La Lega sferra un colpo alla Casta con una proposta che chiede un
tetto di 3mila euro a pensioni e vitalizi, in favore delle fasce più deboli. «Le pensioni erogate da
gestioni previdenziali pubbliche e private e i vitalizi percepiti a seguito di incarichi
elettivi non potranno superare i 3.000 euro netti mensili.
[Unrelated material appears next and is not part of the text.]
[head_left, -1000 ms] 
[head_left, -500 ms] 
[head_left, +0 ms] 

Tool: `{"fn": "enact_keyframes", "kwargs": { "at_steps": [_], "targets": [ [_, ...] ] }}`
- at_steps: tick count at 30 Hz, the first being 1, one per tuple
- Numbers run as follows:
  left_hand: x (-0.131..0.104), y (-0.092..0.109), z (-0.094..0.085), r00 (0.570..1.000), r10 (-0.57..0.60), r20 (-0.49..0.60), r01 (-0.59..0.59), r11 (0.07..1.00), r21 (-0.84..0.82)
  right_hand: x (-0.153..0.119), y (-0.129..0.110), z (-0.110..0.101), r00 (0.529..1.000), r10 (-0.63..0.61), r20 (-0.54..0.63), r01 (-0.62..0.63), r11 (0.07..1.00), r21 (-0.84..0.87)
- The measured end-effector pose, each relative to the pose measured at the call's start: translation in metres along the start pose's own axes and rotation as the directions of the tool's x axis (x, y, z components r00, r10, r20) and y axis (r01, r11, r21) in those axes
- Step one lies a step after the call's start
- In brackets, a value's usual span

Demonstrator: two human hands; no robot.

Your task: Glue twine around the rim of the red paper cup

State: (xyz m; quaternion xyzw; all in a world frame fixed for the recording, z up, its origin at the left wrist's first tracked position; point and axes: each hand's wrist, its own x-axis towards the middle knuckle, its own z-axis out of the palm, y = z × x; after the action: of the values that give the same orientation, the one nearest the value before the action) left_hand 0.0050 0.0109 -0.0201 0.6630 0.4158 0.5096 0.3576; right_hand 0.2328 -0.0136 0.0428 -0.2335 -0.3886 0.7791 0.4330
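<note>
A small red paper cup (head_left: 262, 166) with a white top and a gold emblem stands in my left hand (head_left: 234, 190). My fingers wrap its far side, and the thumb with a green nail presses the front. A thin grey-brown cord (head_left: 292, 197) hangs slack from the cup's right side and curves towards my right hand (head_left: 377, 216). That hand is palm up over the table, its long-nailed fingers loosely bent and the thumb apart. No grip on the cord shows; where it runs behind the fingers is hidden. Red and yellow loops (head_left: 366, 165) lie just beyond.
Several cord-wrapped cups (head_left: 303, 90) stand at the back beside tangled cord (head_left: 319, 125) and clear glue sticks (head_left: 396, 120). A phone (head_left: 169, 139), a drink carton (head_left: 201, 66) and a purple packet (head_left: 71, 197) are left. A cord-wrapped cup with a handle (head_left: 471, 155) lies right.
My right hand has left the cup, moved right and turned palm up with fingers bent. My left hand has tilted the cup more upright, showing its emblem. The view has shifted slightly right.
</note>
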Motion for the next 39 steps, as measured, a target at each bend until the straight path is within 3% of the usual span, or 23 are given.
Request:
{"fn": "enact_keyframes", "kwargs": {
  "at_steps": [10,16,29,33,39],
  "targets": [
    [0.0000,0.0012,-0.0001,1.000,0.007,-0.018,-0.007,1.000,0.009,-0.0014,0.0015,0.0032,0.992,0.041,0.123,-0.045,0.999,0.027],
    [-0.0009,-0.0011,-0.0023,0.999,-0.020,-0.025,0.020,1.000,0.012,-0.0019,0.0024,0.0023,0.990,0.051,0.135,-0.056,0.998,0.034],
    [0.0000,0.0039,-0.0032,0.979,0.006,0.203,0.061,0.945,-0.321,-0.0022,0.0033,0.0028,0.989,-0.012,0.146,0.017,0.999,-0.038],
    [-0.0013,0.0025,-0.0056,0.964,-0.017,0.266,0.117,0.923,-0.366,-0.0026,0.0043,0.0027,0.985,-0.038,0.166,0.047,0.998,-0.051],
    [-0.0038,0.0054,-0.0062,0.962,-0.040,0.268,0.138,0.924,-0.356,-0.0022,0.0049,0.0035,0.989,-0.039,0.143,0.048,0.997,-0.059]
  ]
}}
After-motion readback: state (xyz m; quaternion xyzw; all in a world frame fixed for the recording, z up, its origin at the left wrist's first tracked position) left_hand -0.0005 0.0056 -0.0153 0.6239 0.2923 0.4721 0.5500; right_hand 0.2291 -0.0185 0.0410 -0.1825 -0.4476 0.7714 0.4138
I risparmi derivanti
dalla presente legge dovranno essere destinati all'innalzamento delle pensioni
sociali». È quanto prevede un disegno di legge presentato ieri dai senatori della Lega Nord Gianpaolo Vallardi,
Sandro Mazzatorta, Roberto Castelli e Luciano Cagnin. «A nostro avviso questa proposta - spiega Vallardi - è un atto
dovuto nei confronti di chi, in questa fase di recessione economica, non riesce
ad arrivare a fine mese. Vorrei solo ricordare che il 77% dei pensionati
percepisce un assegno inferiore ai 1000 euro mensili. È una discriminazione intollerabile
e una profonda ingiustizia: Monti ha adottato in poco più di un anno di Governo
una serie di misure drammatiche per i lavoratori e i pensionati che
percepiscono importi medio-bassi. Noi vogliamo
invece colpire i burocrati e i dirigenti dello Stato». Quello di ieri non è il
primo atto di ribellione della Lega nei confronti delle ingiustizie
dell'esecutivo dei tecnici, lo scorso marzo i vertici leghisti avevano
presentato, infatti, un ricorso in Cassazione per cancellare la riforma sulle
pensioni del governo Monti, depositando un disegno di legge di iniziativa
popolare avente ad oggetto: garanzia delle pensioni di anzianità con 40 anni di
contributi e delle pensioni di vecchiaia.